→ **Task directions**
Only a number is expected: the count of lines in the listing where "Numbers" occurs.

→ **Information shown**

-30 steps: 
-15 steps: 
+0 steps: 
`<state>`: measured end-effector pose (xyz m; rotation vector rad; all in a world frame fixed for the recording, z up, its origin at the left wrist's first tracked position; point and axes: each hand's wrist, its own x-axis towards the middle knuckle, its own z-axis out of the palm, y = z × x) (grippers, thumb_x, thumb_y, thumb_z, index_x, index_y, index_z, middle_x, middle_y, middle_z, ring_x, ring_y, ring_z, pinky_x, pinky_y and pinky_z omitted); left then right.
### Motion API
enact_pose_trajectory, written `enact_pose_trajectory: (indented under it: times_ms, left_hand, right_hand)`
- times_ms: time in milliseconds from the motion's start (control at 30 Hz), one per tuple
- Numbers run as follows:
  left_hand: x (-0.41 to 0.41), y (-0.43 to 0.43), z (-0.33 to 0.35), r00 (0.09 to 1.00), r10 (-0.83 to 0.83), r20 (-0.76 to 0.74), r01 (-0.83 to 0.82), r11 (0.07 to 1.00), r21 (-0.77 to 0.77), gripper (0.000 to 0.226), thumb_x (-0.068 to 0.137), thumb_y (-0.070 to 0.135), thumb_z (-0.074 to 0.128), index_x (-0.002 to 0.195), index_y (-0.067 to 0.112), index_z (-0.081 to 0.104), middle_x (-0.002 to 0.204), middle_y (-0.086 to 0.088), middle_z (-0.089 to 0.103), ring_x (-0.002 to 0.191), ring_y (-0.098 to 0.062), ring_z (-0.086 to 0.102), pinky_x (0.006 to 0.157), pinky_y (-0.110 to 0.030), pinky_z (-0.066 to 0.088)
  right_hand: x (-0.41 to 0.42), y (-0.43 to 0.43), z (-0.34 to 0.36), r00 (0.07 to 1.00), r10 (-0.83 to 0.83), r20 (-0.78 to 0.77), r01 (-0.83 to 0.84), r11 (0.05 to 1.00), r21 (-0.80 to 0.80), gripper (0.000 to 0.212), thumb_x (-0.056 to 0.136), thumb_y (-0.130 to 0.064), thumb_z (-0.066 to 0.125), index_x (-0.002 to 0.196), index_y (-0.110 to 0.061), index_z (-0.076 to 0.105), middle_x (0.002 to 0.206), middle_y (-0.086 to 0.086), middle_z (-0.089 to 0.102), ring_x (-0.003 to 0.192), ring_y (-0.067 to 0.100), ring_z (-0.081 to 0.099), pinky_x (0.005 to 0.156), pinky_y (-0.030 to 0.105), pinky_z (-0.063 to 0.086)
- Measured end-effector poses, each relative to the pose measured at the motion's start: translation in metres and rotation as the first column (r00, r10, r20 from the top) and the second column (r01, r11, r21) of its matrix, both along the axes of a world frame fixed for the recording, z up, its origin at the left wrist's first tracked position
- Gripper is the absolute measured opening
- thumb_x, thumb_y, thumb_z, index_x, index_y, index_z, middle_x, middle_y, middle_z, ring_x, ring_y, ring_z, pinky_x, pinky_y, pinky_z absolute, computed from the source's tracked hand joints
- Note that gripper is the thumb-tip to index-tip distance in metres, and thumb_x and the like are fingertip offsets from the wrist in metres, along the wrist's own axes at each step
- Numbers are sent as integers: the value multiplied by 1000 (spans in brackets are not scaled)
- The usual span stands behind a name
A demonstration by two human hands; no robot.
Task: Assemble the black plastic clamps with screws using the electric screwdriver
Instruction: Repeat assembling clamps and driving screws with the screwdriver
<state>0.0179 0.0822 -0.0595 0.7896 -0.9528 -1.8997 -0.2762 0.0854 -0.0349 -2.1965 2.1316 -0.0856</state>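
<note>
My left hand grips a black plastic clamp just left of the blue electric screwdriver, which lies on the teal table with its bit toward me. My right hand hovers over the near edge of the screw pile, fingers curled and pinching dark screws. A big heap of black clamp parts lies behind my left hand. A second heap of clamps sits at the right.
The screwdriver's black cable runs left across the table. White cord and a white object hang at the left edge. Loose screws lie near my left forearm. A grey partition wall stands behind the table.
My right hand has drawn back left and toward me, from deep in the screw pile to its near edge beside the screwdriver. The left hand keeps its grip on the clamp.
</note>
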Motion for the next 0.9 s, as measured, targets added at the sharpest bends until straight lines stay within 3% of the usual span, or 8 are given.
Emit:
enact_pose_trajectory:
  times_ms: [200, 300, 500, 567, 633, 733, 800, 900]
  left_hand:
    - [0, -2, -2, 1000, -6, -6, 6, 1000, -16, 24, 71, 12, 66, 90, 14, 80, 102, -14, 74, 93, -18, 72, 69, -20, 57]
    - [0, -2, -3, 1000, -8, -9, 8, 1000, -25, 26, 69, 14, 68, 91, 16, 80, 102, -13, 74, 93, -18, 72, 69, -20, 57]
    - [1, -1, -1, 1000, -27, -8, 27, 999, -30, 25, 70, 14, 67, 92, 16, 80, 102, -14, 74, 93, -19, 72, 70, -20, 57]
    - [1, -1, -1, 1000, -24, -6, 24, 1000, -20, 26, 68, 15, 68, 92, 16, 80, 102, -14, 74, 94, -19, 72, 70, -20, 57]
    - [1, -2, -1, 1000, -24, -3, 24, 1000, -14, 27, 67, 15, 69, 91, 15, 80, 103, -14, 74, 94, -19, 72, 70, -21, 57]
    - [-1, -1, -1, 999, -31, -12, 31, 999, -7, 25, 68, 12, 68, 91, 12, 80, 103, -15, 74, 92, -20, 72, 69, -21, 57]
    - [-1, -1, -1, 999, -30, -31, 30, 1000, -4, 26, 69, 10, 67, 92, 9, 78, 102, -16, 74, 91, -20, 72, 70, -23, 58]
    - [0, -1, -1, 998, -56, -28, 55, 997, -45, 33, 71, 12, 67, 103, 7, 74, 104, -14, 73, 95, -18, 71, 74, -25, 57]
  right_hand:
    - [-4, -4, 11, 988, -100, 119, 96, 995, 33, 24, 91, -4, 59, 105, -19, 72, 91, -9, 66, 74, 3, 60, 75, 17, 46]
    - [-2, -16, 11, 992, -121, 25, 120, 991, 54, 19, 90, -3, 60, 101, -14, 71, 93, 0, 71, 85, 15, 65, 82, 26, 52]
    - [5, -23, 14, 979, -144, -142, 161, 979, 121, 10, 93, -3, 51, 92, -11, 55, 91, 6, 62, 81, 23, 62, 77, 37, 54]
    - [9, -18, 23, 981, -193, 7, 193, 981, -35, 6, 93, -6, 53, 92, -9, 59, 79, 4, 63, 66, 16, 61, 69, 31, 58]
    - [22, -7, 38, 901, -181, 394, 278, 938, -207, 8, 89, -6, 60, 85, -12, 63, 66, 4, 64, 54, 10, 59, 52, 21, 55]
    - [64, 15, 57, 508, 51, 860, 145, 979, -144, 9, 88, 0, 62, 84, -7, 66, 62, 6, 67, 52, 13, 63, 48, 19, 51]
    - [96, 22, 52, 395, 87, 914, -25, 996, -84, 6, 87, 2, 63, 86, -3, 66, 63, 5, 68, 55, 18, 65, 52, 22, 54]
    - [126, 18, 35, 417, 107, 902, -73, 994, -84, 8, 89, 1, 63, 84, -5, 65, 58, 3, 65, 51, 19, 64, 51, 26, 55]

→ **Solution to this exercise**
2